• Problem
Print exactly the lines that run from the first line of the material to the line containing "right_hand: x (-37", both ends included, and skip the pictures.

• Information supplied
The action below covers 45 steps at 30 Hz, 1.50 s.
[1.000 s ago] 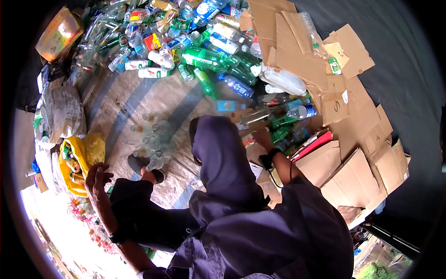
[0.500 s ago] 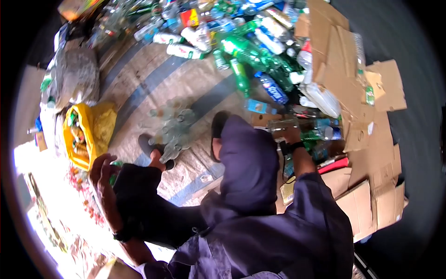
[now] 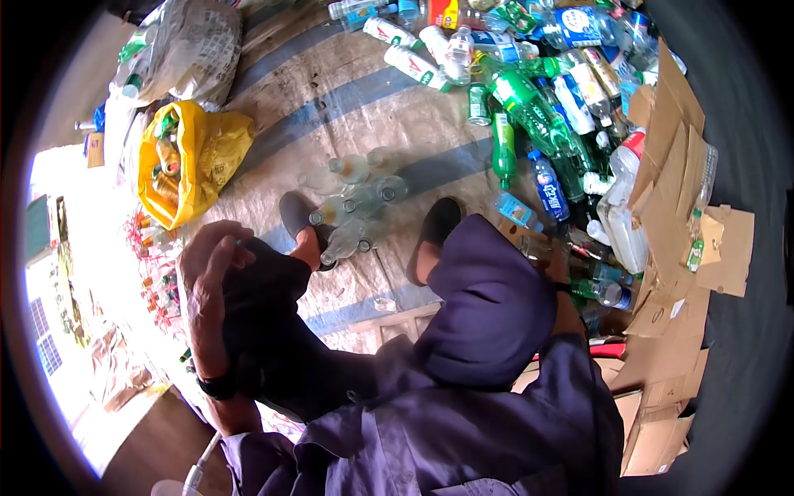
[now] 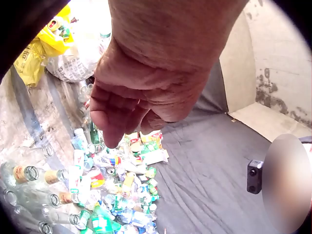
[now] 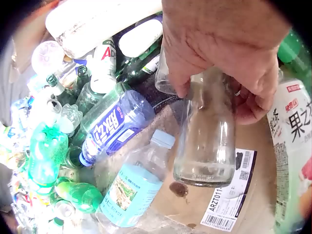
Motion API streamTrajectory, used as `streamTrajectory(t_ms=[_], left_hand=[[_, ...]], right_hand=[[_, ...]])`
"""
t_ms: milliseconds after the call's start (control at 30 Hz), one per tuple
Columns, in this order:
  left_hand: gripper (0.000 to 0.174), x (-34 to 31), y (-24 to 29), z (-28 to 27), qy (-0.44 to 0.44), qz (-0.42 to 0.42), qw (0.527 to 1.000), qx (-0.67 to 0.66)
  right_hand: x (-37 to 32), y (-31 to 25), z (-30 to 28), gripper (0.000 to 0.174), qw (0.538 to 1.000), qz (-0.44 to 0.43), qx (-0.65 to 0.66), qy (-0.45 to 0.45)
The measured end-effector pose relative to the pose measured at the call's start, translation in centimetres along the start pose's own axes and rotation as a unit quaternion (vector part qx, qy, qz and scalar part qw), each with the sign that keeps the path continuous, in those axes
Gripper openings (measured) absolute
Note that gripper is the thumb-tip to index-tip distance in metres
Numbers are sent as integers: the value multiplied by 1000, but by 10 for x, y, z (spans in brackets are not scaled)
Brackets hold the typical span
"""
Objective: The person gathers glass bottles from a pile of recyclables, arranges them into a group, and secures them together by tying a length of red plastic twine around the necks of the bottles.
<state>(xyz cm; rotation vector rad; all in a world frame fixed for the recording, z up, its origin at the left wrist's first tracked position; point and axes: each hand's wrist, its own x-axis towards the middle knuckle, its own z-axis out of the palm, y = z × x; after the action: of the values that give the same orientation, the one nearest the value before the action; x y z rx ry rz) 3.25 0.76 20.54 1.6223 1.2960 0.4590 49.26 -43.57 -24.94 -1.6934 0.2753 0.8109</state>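
Observation:
My right hand [image 5: 219, 53] grips a clear glass bottle [image 5: 207, 146] by its neck and holds it upright just above a piece of cardboard with a barcode label [image 5: 229, 204]. In the head view my right knee hides this hand. My left hand [image 3: 211, 256] rests on my left knee with its fingers loosely curled. In the left wrist view the left hand [image 4: 146, 92] holds nothing. A cluster of clear glass bottles [image 3: 356, 207] lies on the mat between my feet.
A big pile of plastic bottles [image 3: 546, 99] spreads ahead and to the right, edged by flattened cardboard [image 3: 670, 207]. A yellow bag [image 3: 186, 161] with bottles and a white sack [image 3: 194, 41] lie to the left. A blue-labelled bottle [image 5: 117, 126] lies beside the held bottle.
The view has swung left and down. My left hand has come up onto my knee. My right hand has drawn in from the bottle pile, now behind my right knee.

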Motion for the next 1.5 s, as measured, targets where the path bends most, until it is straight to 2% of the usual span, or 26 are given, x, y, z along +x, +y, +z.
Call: streamTrajectory(t_ms=[100,167,333,433,467,533,600,733,767,833,867,900,967,1067,1133,1167,1200,1233,1267,1300,1367,1433,1467,1500], left_hand=[[31,-2,5,1,-8,4,1000,5],[32,-4,12,6,8,-31,999,1],[35,-8,18,8,10,-35,999,-2],[33,-10,13,7,10,-24,999,-32],[30,-11,0,5,8,8,1000,-26],[28,-12,8,7,4,45,999,-21],[30,-17,29,12,-21,-23,999,-35],[28,-22,30,27,14,53,998,-4],[27,-24,35,29,24,67,997,7],[24,-20,38,25,-90,54,993,-46],[28,-21,35,29,-96,60,993,-41],[28,-21,30,32,-94,67,992,-45],[30,-18,20,37,-130,36,986,-98],[28,-20,23,41,-176,41,980,-82],[30,-20,15,47,-184,49,979,-77],[32,-20,12,50,-180,97,978,-45],[35,-21,12,50,-173,144,974,-13],[35,-24,16,50,-172,150,973,-13],[38,-27,20,51,-181,146,973,-5],[41,-31,24,51,-189,141,972,4],[51,-35,27,51,-201,156,967,-5],[57,-41,33,51,-195,188,962,-5],[65,-44,34,51,-209,198,957,-34],[65,-45,29,52,-208,205,956,-35]], right_hand=[[-18,1,20,48,995,-67,-68,24],[-30,2,29,48,992,-82,-93,33],[-56,0,41,49,987,-99,-124,35],[-71,-8,48,50,983,-112,-139,31],[-75,-11,50,50,982,-115,-144,30],[-86,-21,55,50,980,-126,-152,29],[-95,-34,60,51,977,-137,-159,28],[-118,-82,77,52,967,-172,-186,20],[-123,-96,81,52,961,-194,-197,19],[-103,-111,77,49,873,-364,-325,10],[-102,-128,82,47,900,-347,-262,-19],[-138,-175,110,45,929,-316,-181,-62],[-195,-244,148,41,941,-302,-95,-121],[-217,-302,163,33,909,-348,-163,-160],[-257,-337,185,40,890,-379,-128,-219],[-273,-351,193,44,881,-385,-137,-240],[-281,-359,200,48,867,-404,-154,-249],[-292,-365,207,52,852,-422,-172,-258],[-325,-376,219,62,862,-398,-168,-266],[-332,-381,226,69,826,-433,-207,-296],[-371,-388,246,59,804,-447,-177,-350],[-385,-377,262,63,800,-426,-185,-380],[-393,-369,272,64,802,-408,-161,-407],[-399,-361,281,65,802,-389,-137,-432]])
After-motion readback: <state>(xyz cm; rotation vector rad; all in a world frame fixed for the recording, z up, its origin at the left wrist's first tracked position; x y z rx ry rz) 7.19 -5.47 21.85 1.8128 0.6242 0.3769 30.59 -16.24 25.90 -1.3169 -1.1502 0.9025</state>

• Solution
The action below covers 45 steps at 30 Hz, 1.50 s.
[1.000 s ago] 
[0.500 s ago] 
[now] 
[now] 
[now] 
Motion API streamTrajectory, used as `streamTrajectory(t_ms=[_], left_hand=[[_, ...]], right_hand=[[_, ...]])`
"""
t_ms: milliseconds after the call's start (control at 30 Hz), one per tuple
Columns, in this order:
  left_hand: gripper (0.000 to 0.174), x (-34 to 31), y (-24 to 29), z (-28 to 27), qy (-0.44 to 0.44), qz (-0.42 to 0.42), qw (0.527 to 1.000), qx (-0.67 to 0.66)
  right_hand: x (-37 to 32), y (-31 to 25), z (-30 to 28), gripper (0.000 to 0.174), qw (0.538 to 1.000), qz (-0.44 to 0.43), qx (-0.65 to 0.66), qy (-0.45 to 0.45)

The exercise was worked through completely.